Artery Research

Volume 23, Issue C, September 2018, Pages 9 - 13

Cardioliths in 19th century medical literature

Gregory Tsoucalasa, *, Theodoros G. Papaioannoub, Charalampos Vlachopoulosb, Marianna Karamanouc
aHistory of Medicine, Medical School, Democritus University of Thrace, Alexandroupolis, Greece
bFirst Dept. of Cardiology, Hippokration Hospital, Medical School, National and Kapodistrian University of Athens, Athens, Greece
cHistory of Medicine, Medical School, University of Crete, Crete, Greece
*Corresponding author. Ierolohiton 155, Agioi Anargyroi 38334, Volos, Greece. E-mail address: (G. Tsoucalas).
Corresponding Author
Gregory Tsoucalas
Received 25 January 2018, Revised 3 May 2018, Accepted 8 May 2018, Available Online 23 May 2018.
DOI to use a DOI?
Heart, Thrombus, Cardilith, Auguste Sheridan Delépine

During 19th century the term “cardiolith” was widely used to describe a cluster of cardiac entities that could cause sudden death. Blood clots, polypoid growths, microorganisms and inflammation were implicated. Scientists of the era described formations that could enter any heart chamber after having been formed in any portion of the cardiac substance and could provoke a deadly thrombus or embolus. While pathologist and bacteriologist Auguste Sheridan Delépine (1855–1921), was the first who used the term “cardiolith” in his treatise “Description of a cardiolith” in 1890, a series of researchers noted the phenomenon, forming the “School of Cardiolithists”.

© 2018 Association for Research into Arterial Structure and Physiology.

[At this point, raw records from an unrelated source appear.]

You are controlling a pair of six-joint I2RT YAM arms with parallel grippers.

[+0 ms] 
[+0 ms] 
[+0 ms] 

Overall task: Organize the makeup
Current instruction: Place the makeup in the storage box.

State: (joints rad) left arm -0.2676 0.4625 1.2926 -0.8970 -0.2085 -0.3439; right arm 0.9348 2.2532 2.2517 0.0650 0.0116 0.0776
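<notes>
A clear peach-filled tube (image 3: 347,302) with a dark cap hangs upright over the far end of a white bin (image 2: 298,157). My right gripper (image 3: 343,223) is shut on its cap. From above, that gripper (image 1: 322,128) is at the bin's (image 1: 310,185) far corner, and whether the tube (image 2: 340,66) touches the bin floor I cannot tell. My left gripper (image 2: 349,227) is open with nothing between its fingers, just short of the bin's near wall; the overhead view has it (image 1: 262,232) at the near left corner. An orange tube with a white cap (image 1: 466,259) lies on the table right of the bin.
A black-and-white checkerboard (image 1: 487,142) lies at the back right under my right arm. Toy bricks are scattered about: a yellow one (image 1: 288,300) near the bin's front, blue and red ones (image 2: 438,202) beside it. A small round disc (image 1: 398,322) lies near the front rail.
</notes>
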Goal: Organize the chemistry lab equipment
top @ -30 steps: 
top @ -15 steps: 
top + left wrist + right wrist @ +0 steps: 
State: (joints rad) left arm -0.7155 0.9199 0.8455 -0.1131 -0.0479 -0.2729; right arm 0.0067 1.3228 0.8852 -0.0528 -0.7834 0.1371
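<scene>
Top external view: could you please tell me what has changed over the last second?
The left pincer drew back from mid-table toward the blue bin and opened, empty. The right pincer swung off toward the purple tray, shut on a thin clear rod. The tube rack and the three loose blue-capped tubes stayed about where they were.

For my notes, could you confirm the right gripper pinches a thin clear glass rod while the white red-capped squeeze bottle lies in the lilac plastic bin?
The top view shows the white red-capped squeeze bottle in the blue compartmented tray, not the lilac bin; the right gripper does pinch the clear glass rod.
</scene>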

Published by Elsevier B.V. All rights reserved.
Open Access
This is an open access article distributed under the CC BY-NC license.


The term “cardiolith”, deriving from the two ancient Greek words for heart “cardia” (Greek: καρδιά) and stone “lithos” (Greek: λίθος), was widely used in 19th century medical literature to describe solid (concrete) formations inside the heart.1 Cardiologists, anatomists, surgeons and pathologists of the 19th century with their research, based mostly on necropsy, confirmed the existence of a series of factors, capable to form concrete formations in the heart (Fig. 1) such as blood clots, polypoid growths, microorganisms, or tumours which could penetrate the heart myocardium, or enter any of its chambers.2,3

Figure 1

(A) A portion of fibrin, showing its fibrous structure, by Charles Alfred Lee, in Human Physiology for the Use of Elementary Schools, 1854. (B) Fibrinous throbi, vintage engraving. (C) A cardiolith due to acute endocarditis of the mitral valve, vintage engraving. (D) Section of organizing cardiac thrombus. At hte surface laminates blood clot with columns of cell between the laminae; the deeper part of the clot not laminated, transvered by embryonic vessels. Voelcker AF in Transactions of the Pathological Society of London, 1893.

Although the medical phenomenon of body fluids’ coagulation leading eventually to the formation of a “thrombus” (Greek: θρόμβος, clot), preoccupied ancient Greek, Greco-Roman and Byzantine medico-philosophers and physicians,4,5 the old term was neglected and the medical terms “heart lithiasis”, “cardiac concretion” and “cardiolith” became in vogue during 19th century.2 The enthusiastic supporters of the new lucrative, descriptive and more accurate term “cardiolith” formed a school in cardiology which may named “the Cardiolithists school”, introducing a novel pathological entity in 19th century cardiology even though blood clots were already an existent cluster on cardiac pathology.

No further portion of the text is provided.